日本化粧品協会との共同研究をめぐり、高級クラブや性風俗店で総額180万円分の接待を受けた収賄容疑。令和に、この感覚。昭和で止まっているとしか思えません。
業界の常識は変わった
製薬業界や医療業界では、接待に関する規制がこの十数年で激変しています。
かつては医師への接待が当たり前のように行われていました。ゴルフ、高級料亭、海外学会という名目の旅行。でも今は違います。製薬会社から医師への金銭的利益供与は厳しく制限され、講演料や原稿料ですら透明化が求められる。企業のホームページで、どの医師にいくら払ったかが公開されている時代です。
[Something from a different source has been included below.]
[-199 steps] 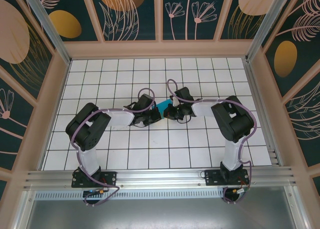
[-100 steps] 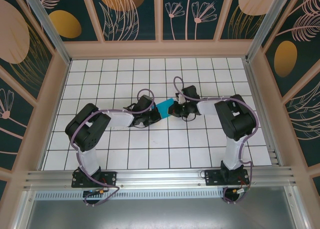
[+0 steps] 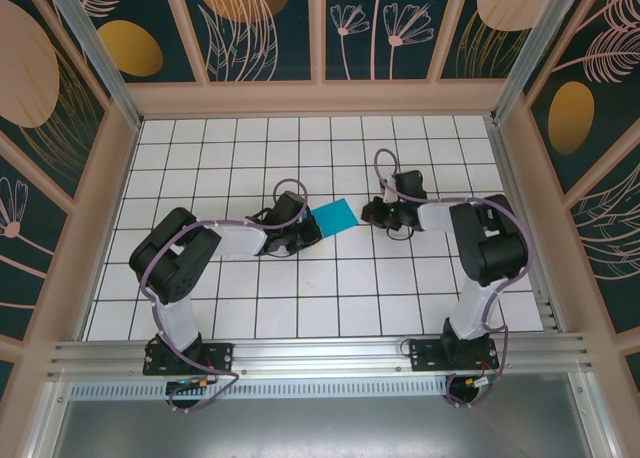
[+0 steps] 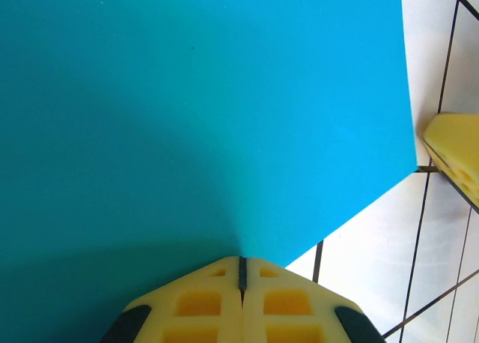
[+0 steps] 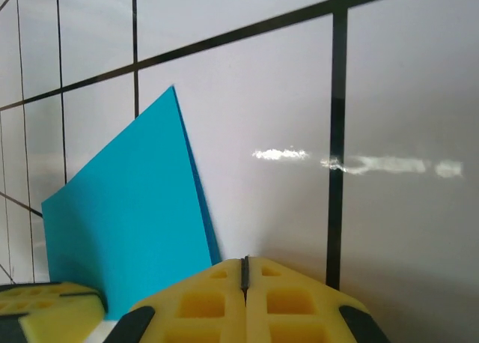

そんな中で、性風俗店での接待。感覚が何周も遅れています。
協会側は「接待を強要された」と主張しています。でも、最初に風俗店での接待を持ちかけたのはどちらなのか。普通なら食事やゴルフでしょう。いきなり性風俗という話にはならない。どちらかが言い出し、どちらかが乗った。「強要された」という言葉だけでは、何とも言えません。
立場の非対称性
たぶん、本人に自覚はなかったと思います。
「向こうが勝手にやってくれている」。そのくらいの感覚だったのではないでしょうか。ただ、共同研究の継続や内容の決定権を握る相手に、「No」とは言えない。力関係を理解していないのか、わかっていて無視しているのか。どちらにしても、立場の非対称性に無頓着というのは、パワハラやセクハラの加害者によくある構図と同じです。
62歳でそれがわからないとすれば、ずっとそういう環境で過ごしてきたのでしょう。
報道によれば、特任准教授も接待を受けていた疑いがある。事実なら、研究室ぐるみです。上がやっていることを下も見ている。あるいは一緒に連れて行かれる。そういう空気が常態化していた可能性があります。